## Task requirements
Pull every line containing "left" from the listing.

--

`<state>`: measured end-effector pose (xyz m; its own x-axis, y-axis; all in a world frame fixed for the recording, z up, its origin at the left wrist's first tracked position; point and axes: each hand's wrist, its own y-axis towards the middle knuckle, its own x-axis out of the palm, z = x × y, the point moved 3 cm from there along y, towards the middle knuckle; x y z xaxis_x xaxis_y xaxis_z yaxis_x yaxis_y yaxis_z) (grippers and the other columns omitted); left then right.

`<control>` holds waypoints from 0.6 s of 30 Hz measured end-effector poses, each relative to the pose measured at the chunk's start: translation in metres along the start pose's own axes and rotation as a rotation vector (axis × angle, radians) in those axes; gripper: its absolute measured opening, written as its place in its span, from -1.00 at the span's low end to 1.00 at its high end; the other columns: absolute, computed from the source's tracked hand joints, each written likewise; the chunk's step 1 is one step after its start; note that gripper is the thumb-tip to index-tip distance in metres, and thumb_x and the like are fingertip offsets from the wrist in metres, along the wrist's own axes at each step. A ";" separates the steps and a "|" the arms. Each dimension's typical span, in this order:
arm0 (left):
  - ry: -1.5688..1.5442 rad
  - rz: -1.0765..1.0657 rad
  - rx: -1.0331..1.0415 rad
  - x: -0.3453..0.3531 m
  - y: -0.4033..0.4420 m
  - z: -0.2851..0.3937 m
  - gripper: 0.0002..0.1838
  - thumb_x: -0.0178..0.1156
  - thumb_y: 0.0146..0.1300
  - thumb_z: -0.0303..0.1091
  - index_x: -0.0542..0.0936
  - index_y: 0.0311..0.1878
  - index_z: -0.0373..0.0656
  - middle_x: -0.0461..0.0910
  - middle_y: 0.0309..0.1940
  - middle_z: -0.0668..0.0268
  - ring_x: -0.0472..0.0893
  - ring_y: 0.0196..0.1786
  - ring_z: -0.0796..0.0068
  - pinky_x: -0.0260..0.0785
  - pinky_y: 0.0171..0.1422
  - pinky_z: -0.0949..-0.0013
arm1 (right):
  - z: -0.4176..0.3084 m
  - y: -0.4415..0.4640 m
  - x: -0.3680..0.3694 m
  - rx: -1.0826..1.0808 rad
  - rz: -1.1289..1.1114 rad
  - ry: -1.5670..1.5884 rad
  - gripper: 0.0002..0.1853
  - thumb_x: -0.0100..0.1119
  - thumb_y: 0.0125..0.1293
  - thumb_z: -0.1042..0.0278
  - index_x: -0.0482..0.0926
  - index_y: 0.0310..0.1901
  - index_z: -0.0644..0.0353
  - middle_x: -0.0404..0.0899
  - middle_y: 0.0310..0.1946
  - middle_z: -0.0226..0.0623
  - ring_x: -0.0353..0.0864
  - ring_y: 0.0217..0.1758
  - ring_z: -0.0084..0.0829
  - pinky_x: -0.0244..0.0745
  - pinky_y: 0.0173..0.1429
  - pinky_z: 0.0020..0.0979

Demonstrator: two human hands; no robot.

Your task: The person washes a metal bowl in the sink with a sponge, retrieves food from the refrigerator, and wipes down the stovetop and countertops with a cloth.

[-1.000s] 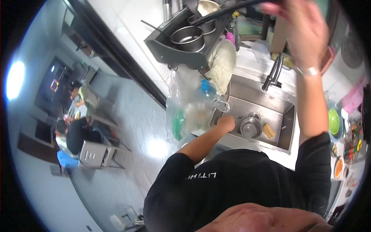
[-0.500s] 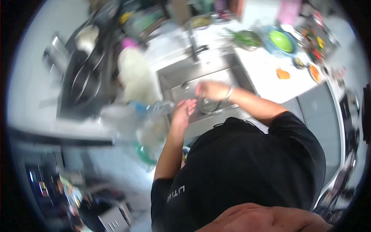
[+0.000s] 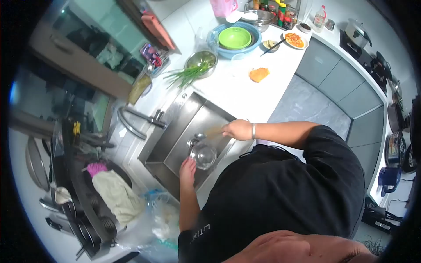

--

## Result of this task
`<state>`: measured end-effector pose (xyz m; its own x-axis, y-axis; all in a world frame fixed for the recording, z up, its origin at the left wrist's first tracked position; point and axes: each hand's wrist, its own y-axis towards the middle knuckle, its own x-axis out of the palm, z = x × y, the point moved 3 cm from there along y, towards the middle knuckle; x y z xaxis_x xaxis_y xaxis_z yaxis_x yaxis_y yaxis_z) (grippers and the other columns omitted); left then right.
arm0 (left):

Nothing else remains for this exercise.